Data extract:
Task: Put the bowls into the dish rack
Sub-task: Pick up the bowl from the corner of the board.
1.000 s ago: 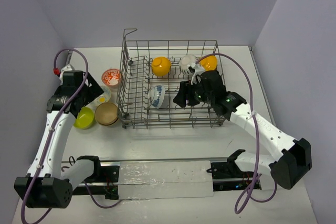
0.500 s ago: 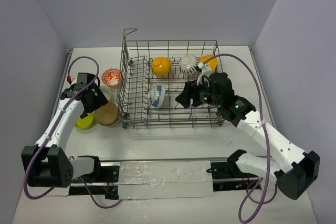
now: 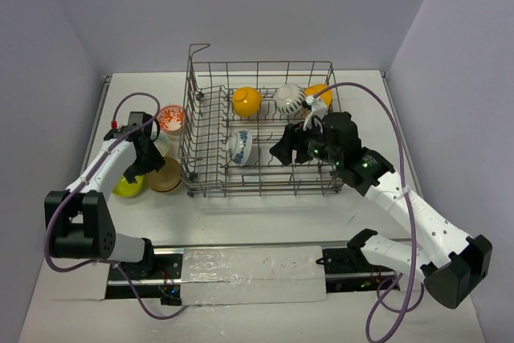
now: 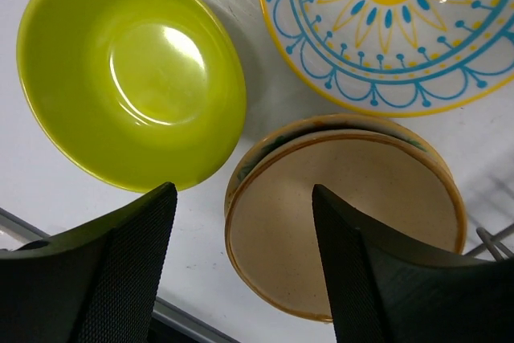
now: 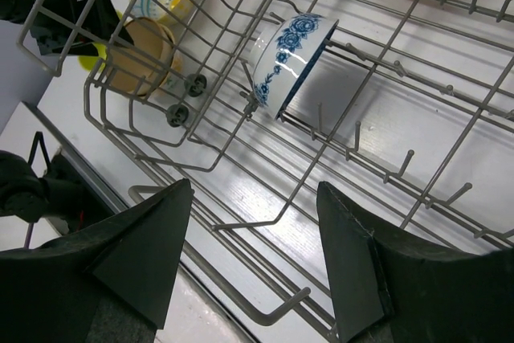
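Observation:
The grey wire dish rack (image 3: 257, 192) holds two orange-yellow bowls (image 3: 246, 101) (image 3: 320, 94), a white striped bowl (image 3: 288, 99) and a blue-patterned bowl (image 3: 239, 147) on edge between the tines. Left of the rack on the table are the red-and-white bowl (image 3: 169, 117), the tan bowl (image 3: 165, 176) upside down and the lime green bowl (image 3: 126, 186). My left gripper (image 3: 149, 161) is open and empty, just above the tan bowl's (image 4: 345, 214) rim, with the lime bowl (image 4: 128, 70) beside it. My right gripper (image 3: 283, 150) is open and empty over the rack's front rows (image 5: 265, 222), near the blue-patterned bowl (image 5: 289, 58).
A yellow dish with a blue sun pattern (image 4: 393, 22) lies between the red-and-white bowl and the tan bowl, partly under my left gripper in the top view. The rack's raised corner handle (image 3: 197, 50) stands at its far left. The arm bases' rail (image 3: 249, 267) runs along the near edge.
My left arm has swung in from the far left, and its gripper has come over the tan and lime bowls. My right gripper drew back slightly to the right, then held still.

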Controlling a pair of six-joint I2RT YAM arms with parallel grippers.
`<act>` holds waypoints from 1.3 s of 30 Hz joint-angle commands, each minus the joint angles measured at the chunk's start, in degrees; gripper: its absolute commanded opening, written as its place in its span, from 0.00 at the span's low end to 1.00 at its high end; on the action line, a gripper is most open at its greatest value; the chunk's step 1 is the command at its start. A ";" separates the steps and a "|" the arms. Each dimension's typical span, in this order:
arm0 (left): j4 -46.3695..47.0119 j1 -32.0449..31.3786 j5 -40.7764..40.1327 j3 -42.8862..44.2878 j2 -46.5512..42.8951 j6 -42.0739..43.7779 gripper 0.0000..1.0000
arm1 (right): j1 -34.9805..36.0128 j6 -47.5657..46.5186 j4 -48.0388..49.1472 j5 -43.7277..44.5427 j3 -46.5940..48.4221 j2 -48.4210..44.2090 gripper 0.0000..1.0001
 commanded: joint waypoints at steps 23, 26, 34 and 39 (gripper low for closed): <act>4.08 -0.16 -0.16 5.47 8.65 3.87 0.55 | -0.34 -0.28 2.48 5.08 -0.96 -1.62 0.72; 4.43 -0.16 0.11 5.38 8.65 3.96 0.53 | -0.25 -0.28 2.48 4.82 -0.96 -1.36 0.72; 3.82 -0.16 -1.47 7.75 9.00 5.02 0.47 | -0.34 -0.37 2.57 4.99 -1.04 -1.00 0.72; 3.82 -0.16 -1.21 9.07 10.23 5.37 0.40 | -0.25 -0.37 2.48 4.99 -0.96 -0.65 0.72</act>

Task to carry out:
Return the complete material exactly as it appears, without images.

Result below:
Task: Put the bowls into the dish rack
Sub-task: Pick up the bowl from the corner of the board.
1.000 s ago: 
0.500 s ago: 
now: 
now: 
now: 
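Observation:
The grey wire dish rack (image 3: 257, 192) holds two orange-yellow bowls (image 3: 246, 101) (image 3: 320, 94), a white striped bowl (image 3: 288, 99) and a blue-patterned bowl (image 3: 239, 147) on edge between the tines. Left of the rack on the table are the red-and-white bowl (image 3: 169, 117), the tan bowl (image 3: 165, 176) upside down and the lime green bowl (image 3: 126, 186). My left gripper (image 3: 149, 161) is open and empty, just above the tan bowl's (image 4: 345, 214) rim, with the lime bowl (image 4: 128, 70) beside it. My right gripper (image 3: 283, 150) is open and empty over the rack's front rows (image 5: 265, 222), near the blue-patterned bowl (image 5: 289, 58).
A yellow dish with a blue sun pattern (image 4: 393, 22) lies between the red-and-white bowl and the tan bowl, partly under my left gripper in the top view. The rack's raised corner handle (image 3: 197, 50) stands at its far left. The arm bases' rail (image 3: 249, 267) runs along the near edge.
My left arm has swung in from the far left, and its gripper has come over the tan and lime bowls. My right gripper drew back slightly to the right, then held still.
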
Controlling a pair of six-joint I2RT YAM arms with parallel grippers.
`<act>` holds waypoints from 1.3 s of 30 Hz joint-angle commands, each minus the joint angles measured at the chunk's start, in degrees; gripper: its absolute commanded opening, written as its place in its span, from 0.00 at the span's low end to 1.00 at its high end; on the action line, a gripper is most open at its greatest value; the chunk's step 1 is the command at its start. A ";" separates the steps and a "|" the arms. Each dimension's typical span, in this order:
arm0 (left): j4 -46.3695..47.0119 j1 -32.0449..31.3786 j5 -40.7764..40.1327 j3 -42.8862..44.2878 j2 -46.5512..42.8951 j6 -42.0739..43.7779 gripper 0.0000..1.0000
arm1 (right): j1 -34.9805..36.0128 j6 -47.5657..46.5186 j4 -48.0388..49.1472 j5 -43.7277..44.5427 j3 -46.5940..48.4221 j2 -48.4210..44.2090 gripper 0.0000..1.0001
 commanded: joint waypoints at steps 23, 26, 34 and 39 (gripper low for closed): <act>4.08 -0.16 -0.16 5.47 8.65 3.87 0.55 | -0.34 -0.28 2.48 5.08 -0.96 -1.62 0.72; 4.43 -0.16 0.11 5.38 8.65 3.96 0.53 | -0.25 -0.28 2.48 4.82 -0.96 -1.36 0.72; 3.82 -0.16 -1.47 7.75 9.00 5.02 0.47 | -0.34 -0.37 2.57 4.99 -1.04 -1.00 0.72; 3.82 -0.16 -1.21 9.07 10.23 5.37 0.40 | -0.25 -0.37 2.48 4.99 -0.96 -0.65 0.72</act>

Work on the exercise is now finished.